• WHAT THE TASK REQUIRES:
Transcribe the lines below verbatim, skipping the images.
━━━━━━
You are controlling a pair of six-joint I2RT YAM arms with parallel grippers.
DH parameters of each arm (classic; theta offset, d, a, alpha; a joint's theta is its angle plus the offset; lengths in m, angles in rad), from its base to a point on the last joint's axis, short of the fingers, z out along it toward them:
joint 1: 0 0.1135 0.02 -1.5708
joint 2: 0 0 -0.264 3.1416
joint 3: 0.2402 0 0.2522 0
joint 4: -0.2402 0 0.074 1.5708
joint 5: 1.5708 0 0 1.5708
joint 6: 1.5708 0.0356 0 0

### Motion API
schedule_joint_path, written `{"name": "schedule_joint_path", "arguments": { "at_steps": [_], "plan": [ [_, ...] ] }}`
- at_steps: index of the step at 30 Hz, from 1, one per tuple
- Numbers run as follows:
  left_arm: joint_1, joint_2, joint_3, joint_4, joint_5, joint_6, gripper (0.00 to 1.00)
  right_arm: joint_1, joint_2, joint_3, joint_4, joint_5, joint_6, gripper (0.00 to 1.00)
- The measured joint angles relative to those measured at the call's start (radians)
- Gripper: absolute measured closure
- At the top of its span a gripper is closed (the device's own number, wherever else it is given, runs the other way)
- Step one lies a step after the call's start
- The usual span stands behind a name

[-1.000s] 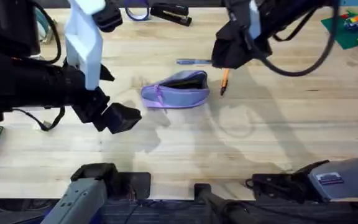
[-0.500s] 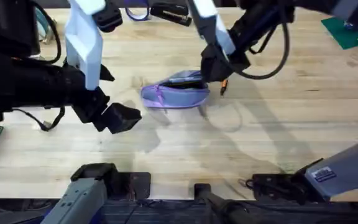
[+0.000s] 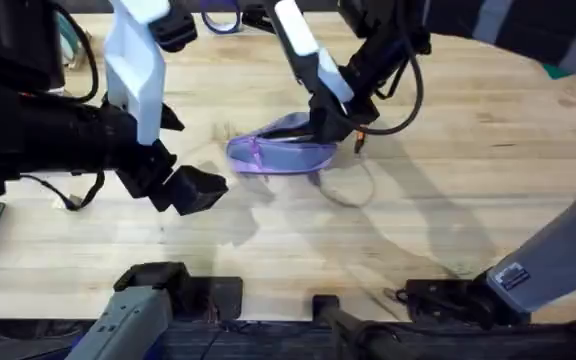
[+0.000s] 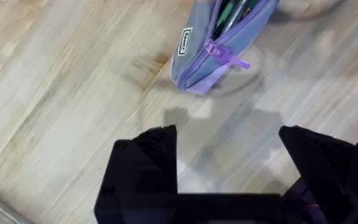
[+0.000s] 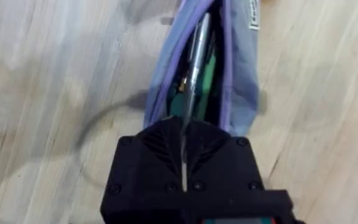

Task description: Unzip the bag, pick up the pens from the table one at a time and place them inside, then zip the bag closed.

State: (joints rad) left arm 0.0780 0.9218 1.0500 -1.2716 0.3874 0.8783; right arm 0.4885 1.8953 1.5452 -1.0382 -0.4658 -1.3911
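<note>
The bag (image 5: pixel 229 74) lies unzipped on the table (image 3: pixel 448 190). The right hand (image 5: pixel 184 134) pinches a silver pen (image 5: pixel 194 62) pointing into its mouth, beside green items. The left hand (image 4: pixel 229 162) gapes wide nearby.

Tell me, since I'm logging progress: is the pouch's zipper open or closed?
Open. The lavender pouch gapes along its top, and the right gripper, shut on the silver pen, is feeding it into the gap.

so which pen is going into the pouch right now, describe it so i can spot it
Start at the wooden table and find the purple pouch near its middle. Sticking out of its open zipper is the silver pen, clamped in the right gripper; the other pen, orange, lies on the table behind the pouch.
</note>
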Motion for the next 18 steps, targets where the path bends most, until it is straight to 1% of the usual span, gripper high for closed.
{"name": "schedule_joint_path", "arguments": {
  "at_steps": [5,12,18],
  "plan": [
    [0.000,0.000,0.000,0.000,0.000,0.000,0.007,0.019,0.026,0.000,0.014,0.000,0.000,0.969],
    [0.000,0.000,0.000,0.000,0.000,0.000,0.007,0.041,0.057,-0.003,0.073,-0.003,0.022,0.969],
    [0.000,0.000,0.000,0.000,0.000,0.000,0.007,0.056,0.071,-0.003,0.082,-0.003,0.038,0.967]
  ]
}}
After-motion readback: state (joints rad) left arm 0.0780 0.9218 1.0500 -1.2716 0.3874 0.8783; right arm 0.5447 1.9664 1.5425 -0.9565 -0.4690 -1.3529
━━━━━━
• WRITTEN REPLY:
You are controlling a pair of six-joint I2RT YAM arms with parallel grippers.
DH parameters of each arm (classic; theta offset, d, a, alpha; a joint's theta is its angle plus the offset; lengths in m, angles in rad), from its base to a point on the last joint's axis, short of the fingers, z out along it toward them:
joint 1: 0 0.1135 0.02 -1.5708
joint 2: 0 0 -0.264 3.1416
joint 3: 0.2402 0 0.2522 0
joint 4: -0.2402 0 0.074 1.5708
joint 5: 1.5708 0 0 1.5708
joint 6: 1.5708 0.0356 0 0

### Motion API
schedule_joint_path, written `{"name": "schedule_joint_path", "arguments": { "at_steps": [_], "plan": [ [_, ...] ] }}`
- at_steps: index of the step at 30 Hz, from 1, one per tuple
- Numbers run as follows:
  left_arm: joint_1, joint_2, joint_3, joint_4, joint_5, joint_6, gripper (0.00 to 1.00)
  right_arm: joint_1, joint_2, joint_3, joint_4, joint_5, joint_6, gripper (0.00 to 1.00)
- The measured joint angles relative to those measured at the call's start (radians)
- Gripper: absolute measured closure
- At the top of its span a gripper is closed (the device's own number, wherever else it is given, runs the other way)
- Step one lies a step after the call's start
- The usual span stands behind a name

[-1.000s] 
[-0.500s] 
[+0.000s] 
[+0.000s] 
[+0.000s] 

Task description: Unzip the bag, pick up the pens from the table one at a time and place them inside, then zip the bag closed.

State: (joints rad) left arm 0.0780 0.9218 1.0500 -1.2716 0.3874 0.8783; right arm 0.4885 1.8953 1.5452 -1.0382 -0.4658 -1.3911
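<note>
The bag (image 5: pixel 229 74) lies unzipped on the table (image 3: pixel 448 190). The right hand (image 5: pixel 184 134) pinches a silver pen (image 5: pixel 194 62) pointing into its mouth, beside green items. The left hand (image 4: pixel 229 162) gapes wide nearby.

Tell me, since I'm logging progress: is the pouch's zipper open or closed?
Open. The lavender pouch gapes along its top, and the right gripper, shut on the silver pen, is feeding it into the gap.

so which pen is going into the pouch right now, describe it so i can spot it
Start at the wooden table and find the purple pouch near its middle. Sticking out of its open zipper is the silver pen, clamped in the right gripper; the other pen, orange, lies on the table behind the pouch.
</note>
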Motion for the next 18 steps, targets where the path bends most, until it is straight to 1% of the usual span, gripper high for closed.
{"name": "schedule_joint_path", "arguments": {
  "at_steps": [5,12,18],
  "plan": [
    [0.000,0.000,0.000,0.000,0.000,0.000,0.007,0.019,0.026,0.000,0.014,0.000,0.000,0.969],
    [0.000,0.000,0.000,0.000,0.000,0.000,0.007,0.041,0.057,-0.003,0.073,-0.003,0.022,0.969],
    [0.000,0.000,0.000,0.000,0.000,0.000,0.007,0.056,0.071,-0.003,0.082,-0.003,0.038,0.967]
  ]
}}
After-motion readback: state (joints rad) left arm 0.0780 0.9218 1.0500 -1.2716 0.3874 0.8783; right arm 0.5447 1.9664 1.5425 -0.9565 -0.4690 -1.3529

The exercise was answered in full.